On December 21, 2012, the "Gangnam Style" music video by South Korean musician PSY became the first YouTube video to surpass one billion views.

In 2012, Youtube launched a trusted flagger program to mass report videos for violating its guidelines.

As of early 2013, YouTube video recommendations contain both videos and channels.

== Rise of YouTube stars and feature trim down (2013–2019) ==
In March 2013, YouTube introduced a new layout for channels known as "One Channel", which added the ability to put playlists into shelves on the channel front page, but removed custom backgrounds. Formerly unified channel pages were separated into multiple sub pages such as "Videos", "Playlists", "Discussion" (channel comments), "Channels" (featured by user), and "About" (channel description, total video view count, join date, outlinks). This layout was initially optional, with a transitional period taking place between March 8 and June 5 after which it has been made permanent for all users. This layout formed the basis of the one currently used going forward.

In March 2013, the number of unique users visiting YouTube every month reached 1 billion. In the same year, YouTube continued to reach out to mainstream media, launching YouTube Comedy Week and the YouTube Music Awards. Both events were met with negative to mixed reception.

Automatically generated playlists known as "YouTube Mix" were first rolled out in April 2013. A year later, the feature was rolled out to the mobile app for Android OS. A similar feature called "YouTube Radio" for continuous music playback in resemblance to radio stations was tested in February 2015.

Since approximately July 9, 2013, the first page of videos' comment section is no longer included in the watch page's static HTML source code, but instead loaded subsequently through AJAX.

A picture-in-picture mode for browsing within the app while watching was introduced to the mobile app in August 2013. At a similar time, channel hover cards were first implemented to the desktop site, which are tooltips previewing channel details that appear when pointing at channel names with the mouse cursor. These details include the header image, subscriber count, subscribe button, and a snippet of the channel description text. Additionally, a play symbol ("▶") to indicate a playing video in the page title was added to the desktop site. But it has been rendered obsolete the following years as desktop web browsers were equipped with an indicator for audio-playing tabs.

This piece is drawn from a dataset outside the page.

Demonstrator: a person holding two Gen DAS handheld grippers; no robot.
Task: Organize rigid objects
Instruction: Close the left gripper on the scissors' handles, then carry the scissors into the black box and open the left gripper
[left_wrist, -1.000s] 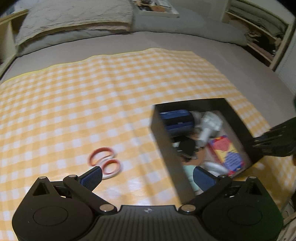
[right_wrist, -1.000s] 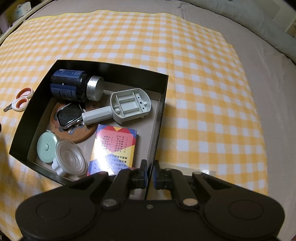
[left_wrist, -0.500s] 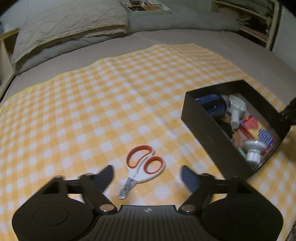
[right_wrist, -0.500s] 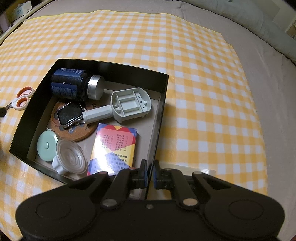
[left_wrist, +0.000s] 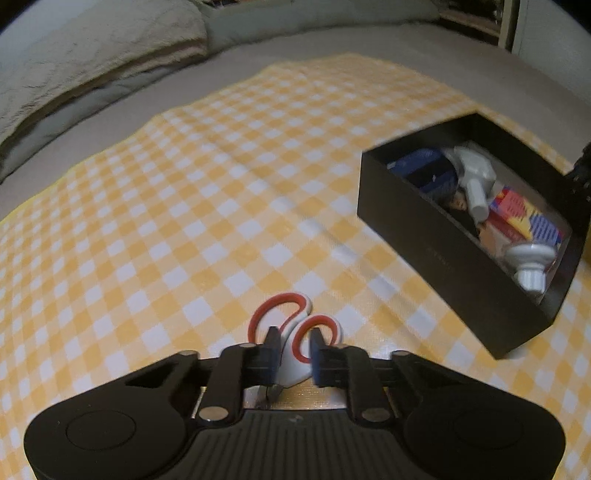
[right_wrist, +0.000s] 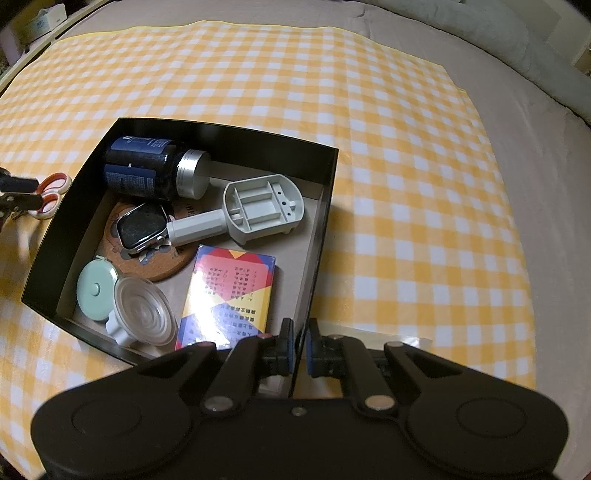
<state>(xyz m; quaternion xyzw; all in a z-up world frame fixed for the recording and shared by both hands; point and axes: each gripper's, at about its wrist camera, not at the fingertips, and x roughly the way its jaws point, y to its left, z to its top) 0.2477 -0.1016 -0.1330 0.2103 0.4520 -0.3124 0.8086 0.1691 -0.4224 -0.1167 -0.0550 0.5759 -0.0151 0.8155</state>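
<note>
Your left gripper (left_wrist: 292, 350) has just been closing and now pinches the scissors (left_wrist: 295, 332) at the white neck below the two orange-rimmed finger loops, while they lie on the yellow checked cloth (left_wrist: 184, 229), near the camera and left of the black box (left_wrist: 443, 266). The loops point away from you; the blades run back under the gripper body and are mostly hidden. Your right gripper (right_wrist: 298, 345) is nearly shut, clamped on the near right wall of that box, apparently steadying it.

The scissors look light and stiff, with smooth plastic handles, so they may pivot between the pads if you swing them quickly. The neck where the handles meet is a fair place to hold: it is narrower than the loops and near the pivot. Whether the blades are fully closed cannot be told from here, so treat the tip with care.

The box already holds a dark blue jar (right_wrist: 147, 170), a grey plastic tool (right_wrist: 255, 210), a watch (right_wrist: 142, 227) on a cork coaster (right_wrist: 155, 266), a colourful card box (right_wrist: 231, 295), a mint round case (right_wrist: 95, 291) and a clear suction cup (right_wrist: 142, 314). Free floor is scant; the likeliest gap seems to lie along the far wall, beside the jar's lid.
</note>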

On September 12, 2013, the "video responses" feature introduced back in May 2006 was discontinued, citing a low click-through rate. It allowed users to respond to videos through a new or existing video which appeared above the comment section.

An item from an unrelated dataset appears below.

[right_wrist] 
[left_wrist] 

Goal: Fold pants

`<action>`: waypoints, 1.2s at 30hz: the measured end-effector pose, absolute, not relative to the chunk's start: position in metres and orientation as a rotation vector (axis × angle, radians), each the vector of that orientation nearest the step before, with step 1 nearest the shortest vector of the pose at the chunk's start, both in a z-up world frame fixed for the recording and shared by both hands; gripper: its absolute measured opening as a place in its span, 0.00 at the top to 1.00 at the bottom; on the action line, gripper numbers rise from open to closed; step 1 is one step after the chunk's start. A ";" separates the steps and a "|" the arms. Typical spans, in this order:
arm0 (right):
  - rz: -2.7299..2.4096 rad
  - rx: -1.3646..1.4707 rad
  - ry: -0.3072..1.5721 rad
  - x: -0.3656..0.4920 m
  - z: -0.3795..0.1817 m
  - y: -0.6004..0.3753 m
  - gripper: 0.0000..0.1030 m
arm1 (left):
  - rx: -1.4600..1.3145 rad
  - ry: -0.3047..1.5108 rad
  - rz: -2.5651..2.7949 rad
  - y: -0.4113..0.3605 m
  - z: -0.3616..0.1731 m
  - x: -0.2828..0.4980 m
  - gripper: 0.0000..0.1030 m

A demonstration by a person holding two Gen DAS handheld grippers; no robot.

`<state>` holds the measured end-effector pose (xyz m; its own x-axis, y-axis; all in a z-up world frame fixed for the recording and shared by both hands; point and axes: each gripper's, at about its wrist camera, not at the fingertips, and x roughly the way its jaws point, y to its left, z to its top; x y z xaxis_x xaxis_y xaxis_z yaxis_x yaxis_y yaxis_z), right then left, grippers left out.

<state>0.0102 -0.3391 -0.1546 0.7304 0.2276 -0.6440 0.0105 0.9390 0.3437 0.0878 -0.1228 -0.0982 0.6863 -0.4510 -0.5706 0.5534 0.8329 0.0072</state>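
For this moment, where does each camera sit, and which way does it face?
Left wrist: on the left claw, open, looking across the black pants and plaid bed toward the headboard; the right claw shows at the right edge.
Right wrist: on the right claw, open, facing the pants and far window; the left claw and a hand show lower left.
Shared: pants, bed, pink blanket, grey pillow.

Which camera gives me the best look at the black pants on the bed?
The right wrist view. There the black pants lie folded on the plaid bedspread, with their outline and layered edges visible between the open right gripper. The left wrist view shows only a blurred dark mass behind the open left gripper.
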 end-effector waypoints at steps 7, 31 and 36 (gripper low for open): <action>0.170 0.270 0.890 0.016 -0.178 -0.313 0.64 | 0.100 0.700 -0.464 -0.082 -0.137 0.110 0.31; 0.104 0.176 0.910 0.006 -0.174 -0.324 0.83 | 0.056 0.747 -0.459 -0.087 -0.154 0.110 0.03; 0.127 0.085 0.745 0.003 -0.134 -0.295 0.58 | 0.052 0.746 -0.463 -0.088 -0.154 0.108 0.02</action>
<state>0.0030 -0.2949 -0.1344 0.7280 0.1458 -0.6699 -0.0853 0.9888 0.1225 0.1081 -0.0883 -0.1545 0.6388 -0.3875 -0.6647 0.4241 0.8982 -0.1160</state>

From September to November 2013, YouTube's comment system on channel pages and videos, were integrated to Google's social network site "Google+", since which a Google Brand Account is required to be able to comment. This change also included the ability to edit existing comments and include URLs in comments, with the removal of the 500 characters limit and negative user ratings from comments. Channels created prior as standalone YouTube accounts using its legacy registration form have been grandfathered to a /user/ URL.

In November 2013, YouTube's own YouTube channel surpassed Felix Kjellberg's PewDiePie channel to become the most subscribed channel on the website. This was due to auto-suggesting new users to subscribe to the channel upon registration.

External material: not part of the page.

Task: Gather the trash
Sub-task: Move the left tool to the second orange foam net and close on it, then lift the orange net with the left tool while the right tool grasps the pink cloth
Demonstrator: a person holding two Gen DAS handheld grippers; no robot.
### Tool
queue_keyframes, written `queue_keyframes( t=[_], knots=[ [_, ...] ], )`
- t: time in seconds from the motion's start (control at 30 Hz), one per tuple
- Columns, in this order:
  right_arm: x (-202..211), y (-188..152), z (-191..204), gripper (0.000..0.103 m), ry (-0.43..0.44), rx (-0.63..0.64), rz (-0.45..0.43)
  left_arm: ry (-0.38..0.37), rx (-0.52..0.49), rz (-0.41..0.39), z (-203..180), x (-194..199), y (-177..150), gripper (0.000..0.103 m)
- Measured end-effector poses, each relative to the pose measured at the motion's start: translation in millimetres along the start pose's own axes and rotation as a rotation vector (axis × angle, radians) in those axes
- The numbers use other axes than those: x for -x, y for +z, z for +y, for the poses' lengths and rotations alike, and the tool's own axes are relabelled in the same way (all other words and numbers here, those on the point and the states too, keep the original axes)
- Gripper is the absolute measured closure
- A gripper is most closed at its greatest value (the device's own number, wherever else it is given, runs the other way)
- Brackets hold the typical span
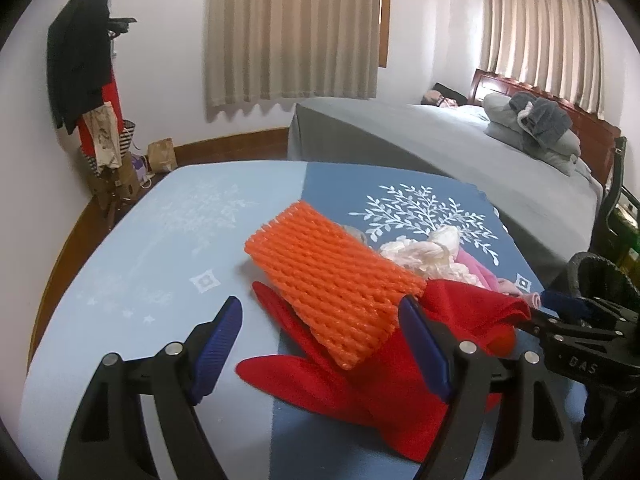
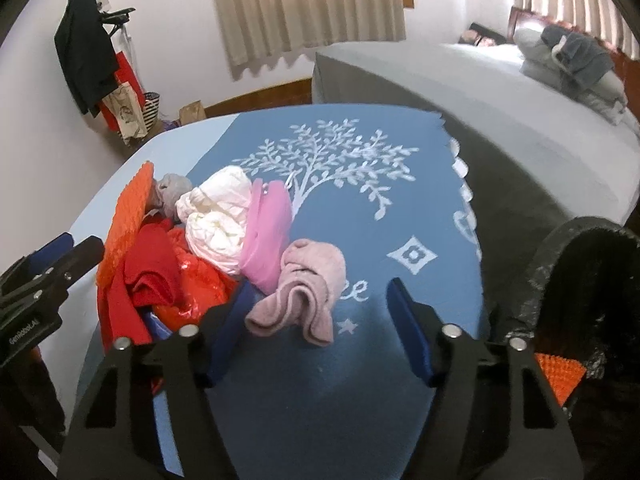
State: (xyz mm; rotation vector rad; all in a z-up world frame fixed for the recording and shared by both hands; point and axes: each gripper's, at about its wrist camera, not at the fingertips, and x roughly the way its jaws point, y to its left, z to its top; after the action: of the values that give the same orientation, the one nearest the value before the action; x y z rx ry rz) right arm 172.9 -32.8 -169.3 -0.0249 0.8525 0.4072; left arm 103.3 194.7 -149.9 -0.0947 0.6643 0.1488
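An orange foam net sleeve lies on a red cloth on the blue tablecloth. My left gripper is open, its fingers either side of the sleeve's near end. In the right wrist view the sleeve shows at the left beside the red cloth, a white crumpled bag, a pink cloth and a dusty-pink sock. My right gripper is open and empty just before the sock. A black trash bag with an orange piece inside stands at the right.
A grey bed with pillows stands beyond the table. A coat rack with clothes and bags is at the far left wall. The table's right edge drops off beside the trash bag.
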Motion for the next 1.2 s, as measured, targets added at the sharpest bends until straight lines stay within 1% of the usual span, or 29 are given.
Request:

Users of the mobile app gained the ability to reply to comments in April 2014.

In June 2014, YouTube replaced the classic Inbox feature with a new private messaging system, which – like comments – required users to have their YouTube accounts linked with a Google+ profile, which was subsequently moved over to Google Brand Accounts. Legacy Inbox messages could be viewed and downloaded up until December 1.

In October 2014, videos' frame rate limit was increased from 30 to 60, allowing for a smoother and more realistic appearance. It was initially only available with Google Chrome and later expanded to other browsers. 60fps are only available at 720p resolution and above.

In November 2014, YouTube launched a paid subscription service initially named "Music Key", featuring background playback, the integrated ability to download music for offline use, and no advertisement breaks. Almost a year later, in October 2015, it was rebranded to "YouTube Red" and its scope expanded beyond music. It was rebranded again in May 2018 to "YouTube Premium", and its availability expanded across countries. Google's other music streaming service Play Music was merged with YouTube Music in May 2020, as the latter is a more recognized brand.

Support for the dedicated YouTube application on the Sony PlayStation Vita game console was deprecated in January 2015, for the Nintendo Wii and Wii Mini in June 2017, and for the Nintendo 3DS in August 2019.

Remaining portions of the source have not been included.